Les syndicalistes sont en train de découvrir avec surprise l'ampleur des différences de cultures sociales qui traversent l'Europe. Tout membre d'un comité d'entreprise européen avoue que c'est là son premier choc. Eh bien, il va falloir pourtant se battre pour obtenir des règles sociales européennes. L'exigence d'une régulation sociale européenne était jugée utopique il y a vingt ans. Elle existera dans vingt ans, grâce à la convergence des syndicalismes de l'Europe. Cette ambition qui est en même temps une nécessité pour éviter les dérives du dumping social, va secouer tous les modèles nationaux, sociaux, syndicaux, et nous l'espérons, patronaux.
Troisième défi, que ce siècle nouveau ajoute, c'est un espace, celui du monde.
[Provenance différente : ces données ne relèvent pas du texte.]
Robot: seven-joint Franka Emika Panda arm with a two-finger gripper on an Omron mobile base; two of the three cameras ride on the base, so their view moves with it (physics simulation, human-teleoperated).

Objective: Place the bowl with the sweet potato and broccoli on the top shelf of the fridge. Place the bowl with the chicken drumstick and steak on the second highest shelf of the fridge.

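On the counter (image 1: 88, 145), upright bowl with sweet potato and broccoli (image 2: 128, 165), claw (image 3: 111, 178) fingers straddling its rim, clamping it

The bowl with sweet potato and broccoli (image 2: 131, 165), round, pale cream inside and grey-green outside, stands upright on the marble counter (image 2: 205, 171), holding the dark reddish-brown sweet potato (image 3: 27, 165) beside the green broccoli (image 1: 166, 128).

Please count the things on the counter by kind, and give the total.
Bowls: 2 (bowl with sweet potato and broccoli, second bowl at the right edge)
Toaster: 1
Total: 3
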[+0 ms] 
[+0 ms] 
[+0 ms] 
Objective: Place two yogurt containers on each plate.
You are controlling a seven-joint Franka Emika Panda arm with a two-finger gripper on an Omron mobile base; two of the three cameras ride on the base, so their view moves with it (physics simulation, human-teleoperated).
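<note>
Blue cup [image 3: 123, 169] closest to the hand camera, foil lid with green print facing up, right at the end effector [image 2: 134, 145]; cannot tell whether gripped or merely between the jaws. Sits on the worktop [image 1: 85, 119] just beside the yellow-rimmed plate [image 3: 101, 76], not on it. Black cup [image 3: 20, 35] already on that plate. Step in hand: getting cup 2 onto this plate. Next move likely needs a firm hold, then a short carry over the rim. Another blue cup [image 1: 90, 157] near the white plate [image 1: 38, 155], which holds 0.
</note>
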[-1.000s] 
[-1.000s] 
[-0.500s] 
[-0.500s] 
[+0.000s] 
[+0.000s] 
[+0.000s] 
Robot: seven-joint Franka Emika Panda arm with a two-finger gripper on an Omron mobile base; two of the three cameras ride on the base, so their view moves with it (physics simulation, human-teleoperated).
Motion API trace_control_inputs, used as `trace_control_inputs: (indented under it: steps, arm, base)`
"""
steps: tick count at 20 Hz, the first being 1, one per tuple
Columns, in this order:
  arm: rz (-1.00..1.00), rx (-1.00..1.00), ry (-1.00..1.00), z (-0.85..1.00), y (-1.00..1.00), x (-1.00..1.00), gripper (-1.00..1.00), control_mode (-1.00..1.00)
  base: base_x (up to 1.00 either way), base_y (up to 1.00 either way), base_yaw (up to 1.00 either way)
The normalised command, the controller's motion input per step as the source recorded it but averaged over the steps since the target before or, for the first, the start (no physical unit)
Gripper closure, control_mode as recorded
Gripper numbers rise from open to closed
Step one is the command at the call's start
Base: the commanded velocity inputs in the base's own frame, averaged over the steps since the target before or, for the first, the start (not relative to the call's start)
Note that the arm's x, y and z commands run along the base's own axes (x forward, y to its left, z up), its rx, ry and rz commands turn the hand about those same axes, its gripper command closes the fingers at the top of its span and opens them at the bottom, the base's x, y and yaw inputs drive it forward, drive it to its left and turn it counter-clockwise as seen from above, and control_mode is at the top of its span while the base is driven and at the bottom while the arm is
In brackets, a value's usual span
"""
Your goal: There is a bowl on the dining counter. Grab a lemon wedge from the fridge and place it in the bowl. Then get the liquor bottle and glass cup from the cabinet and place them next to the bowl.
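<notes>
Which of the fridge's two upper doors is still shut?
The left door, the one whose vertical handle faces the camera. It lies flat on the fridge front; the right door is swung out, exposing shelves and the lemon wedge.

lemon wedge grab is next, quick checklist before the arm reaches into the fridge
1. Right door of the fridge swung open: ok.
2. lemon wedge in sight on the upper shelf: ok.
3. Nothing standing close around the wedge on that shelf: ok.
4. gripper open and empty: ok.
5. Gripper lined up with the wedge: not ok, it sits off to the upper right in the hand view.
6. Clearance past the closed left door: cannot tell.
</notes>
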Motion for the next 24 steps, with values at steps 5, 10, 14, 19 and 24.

Quand on met nos inégalités et notre manque de participation sociale à l'échelle du monde, on est pris de vertige. Le cadre d'action de la lutte syndicale doit devenir le monde parce que les frontières des inégalités et de la soumission se sont déplacées. Le syndicalisme du monde occidental doit devenir planétaire s'il ne veut pas devenir l'allié de, l'insouciance du capitalisme mondial. Face à la mondialisation, ici et là des voix s'élèvent pour exiger des règles et notamment des règles du jeu social. La difficile régulation du commerce montre que c'est la voie à suivre. La Banque mondiale, le dernier prix Nobel de l'économie appellent à prendre en considération le facteur humain, les critères sociaux dans l'aide au développement. Mais nous savons que les règles sont le produit d'une demande, d'une action, d'acteurs. Les progrès nécessaires des règles sociales, en France, en Europe, dans chaque pays du monde et entre les pays du monde ne peuvent s'élaborer sans la pression des acteurs sociaux. Voici sans doute ce qui nous manque aujourd'hui, un syndicalisme plus fort en Europe comme en Chine, en France comme en Russieau Royaume-Uni comme aux USA. Mais comment lier l'exclusion des banlieues de La Courneuve à celle des banlieues de Calcutta ? Comment unir la protestation des ouvriers de Michelin à celle des ouvriers agricoles du Nordeste brésilien ? Comment marier le syndicalisme de proximité et le syndicalisme de solidarité mondiale ? Une génération se lève qui nous aidera sans doute à apporter la réponse.